WHAT TO PRODUCE: Copy the data below exactly, omitting any picture it contains.

(AVAILABLE DATA Opens)

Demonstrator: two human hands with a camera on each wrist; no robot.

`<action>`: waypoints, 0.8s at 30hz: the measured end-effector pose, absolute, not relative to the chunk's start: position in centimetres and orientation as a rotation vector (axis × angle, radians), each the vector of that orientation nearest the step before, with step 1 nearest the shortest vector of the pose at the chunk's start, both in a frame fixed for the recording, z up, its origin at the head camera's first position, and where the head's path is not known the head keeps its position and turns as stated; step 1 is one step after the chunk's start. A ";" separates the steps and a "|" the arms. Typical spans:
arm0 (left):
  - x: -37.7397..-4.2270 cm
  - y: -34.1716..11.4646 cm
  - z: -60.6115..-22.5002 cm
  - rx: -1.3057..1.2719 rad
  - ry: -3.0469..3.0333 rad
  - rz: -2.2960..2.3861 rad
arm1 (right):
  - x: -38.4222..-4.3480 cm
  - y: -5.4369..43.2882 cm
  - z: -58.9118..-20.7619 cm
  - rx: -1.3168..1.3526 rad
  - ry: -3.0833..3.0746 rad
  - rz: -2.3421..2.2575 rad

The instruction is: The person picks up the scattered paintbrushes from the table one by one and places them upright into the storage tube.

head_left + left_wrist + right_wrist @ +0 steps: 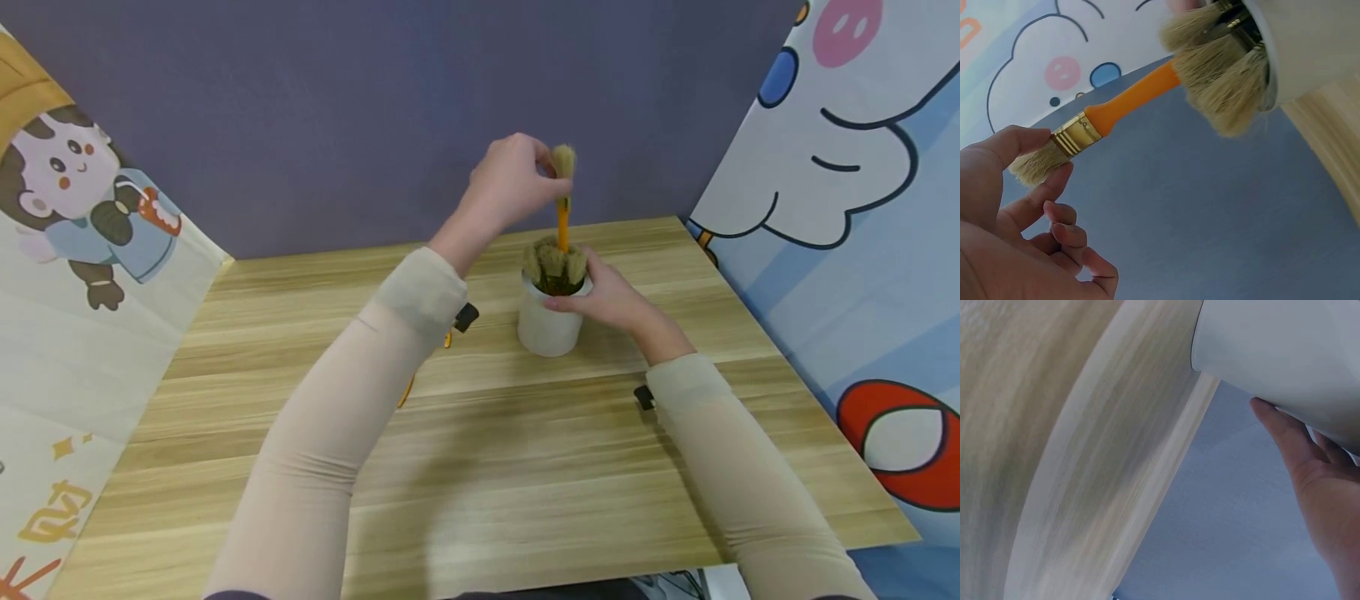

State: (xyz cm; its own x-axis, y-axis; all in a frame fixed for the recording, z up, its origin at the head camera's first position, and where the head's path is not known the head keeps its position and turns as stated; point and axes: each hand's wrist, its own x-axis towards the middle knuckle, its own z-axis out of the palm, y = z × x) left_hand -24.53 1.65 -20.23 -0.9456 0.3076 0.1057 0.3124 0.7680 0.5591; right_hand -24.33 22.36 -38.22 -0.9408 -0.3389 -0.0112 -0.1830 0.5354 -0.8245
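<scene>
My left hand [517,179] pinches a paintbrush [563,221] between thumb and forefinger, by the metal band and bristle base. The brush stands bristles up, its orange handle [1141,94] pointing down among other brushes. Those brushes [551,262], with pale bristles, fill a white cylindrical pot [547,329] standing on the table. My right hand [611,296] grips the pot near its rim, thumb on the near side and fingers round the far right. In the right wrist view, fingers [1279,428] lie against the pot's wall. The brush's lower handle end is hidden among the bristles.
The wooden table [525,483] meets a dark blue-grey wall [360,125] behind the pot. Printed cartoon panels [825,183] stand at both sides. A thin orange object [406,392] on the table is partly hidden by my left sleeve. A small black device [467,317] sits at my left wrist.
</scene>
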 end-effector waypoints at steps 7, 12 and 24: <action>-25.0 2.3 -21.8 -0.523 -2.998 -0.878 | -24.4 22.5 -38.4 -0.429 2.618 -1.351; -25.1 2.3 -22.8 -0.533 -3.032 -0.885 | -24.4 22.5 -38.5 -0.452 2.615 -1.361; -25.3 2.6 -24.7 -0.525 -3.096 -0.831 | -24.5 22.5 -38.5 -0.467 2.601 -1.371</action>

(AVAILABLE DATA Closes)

EXERCISE SOLUTION:
Demonstrator: two human hands with a camera on each wrist; no robot.

`<action>`: waypoints, 0.8s at 30hz: the measured end-effector pose, absolute, not relative to the chunk's start: position in centimetres and orientation as a rotation vector (axis × angle, radians), each the vector of that orientation nearest the step before, with step 1 nearest the shortest vector of the pose at the chunk's start, both in a frame fixed for the recording, z up, its origin at the head camera's first position, and where the head's path is not known the head keeps its position and turns as stated; step 1 is one step after the chunk's start. A ";" separates the steps and a "|" the arms. Typical spans:
arm0 (left):
  - x: -37.7397..-4.2270 cm
  - y: -34.1716..11.4646 cm
  - z: -60.6115..-22.5002 cm
  - rx: -1.3057..1.2719 rad
  - ry: -3.0469..3.0333 rad
  - rz: -2.2960..2.3861 rad
arm1 (right):
  - x: -38.4222..-4.3480 cm
  - y: -5.4369..43.2882 cm
  - z: -58.9118..-20.7619 cm
  - rx: -1.3168..1.3526 rad
  - ry: -3.0833..3.0746 rad
  - rz: -2.3421..2.2575 rad

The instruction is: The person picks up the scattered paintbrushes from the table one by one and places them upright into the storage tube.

head_left + left_wrist + right_wrist @ +0 steps: 

State: (xyz cm; its own x-axis, y-axis; all in a frame fixed for the recording, z up, its origin at the head camera's first position, and where the head's path is not known the head keeps its position and turns as stated; point and axes: each hand's wrist, its own x-axis towards the middle knuckle, its own z-axis out of the palm, y = z × x) left_hand -24.53 1.65 -20.23 -0.9456 0.3076 0.1057 0.3124 0.7680 0.5591; right_hand -24.33 22.36 -38.22 -0.9408 -0.3389 -0.0112 -0.1830 0.5354 -0.8245
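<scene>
My left hand [517,179] pinches a paintbrush [563,221] between thumb and forefinger, by the metal band and bristle base. The brush stands bristles up, its orange handle [1141,94] pointing down among other brushes. Those brushes [551,262], with pale bristles, fill a white cylindrical pot [547,329] standing on the table. My right hand [611,296] grips the pot near its rim, thumb on the near side and fingers round the far right. In the right wrist view, fingers [1279,428] lie against the pot's wall. The brush's lower handle end is hidden among the bristles.
The wooden table [525,483] meets a dark blue-grey wall [360,125] behind the pot. Printed cartoon panels [825,183] stand at both sides. A thin orange object [406,392] on the table is partly hidden by my left sleeve. A small black device [467,317] sits at my left wrist.
</scene>
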 end-effector waypoints at steps 7, 12 and 24: <action>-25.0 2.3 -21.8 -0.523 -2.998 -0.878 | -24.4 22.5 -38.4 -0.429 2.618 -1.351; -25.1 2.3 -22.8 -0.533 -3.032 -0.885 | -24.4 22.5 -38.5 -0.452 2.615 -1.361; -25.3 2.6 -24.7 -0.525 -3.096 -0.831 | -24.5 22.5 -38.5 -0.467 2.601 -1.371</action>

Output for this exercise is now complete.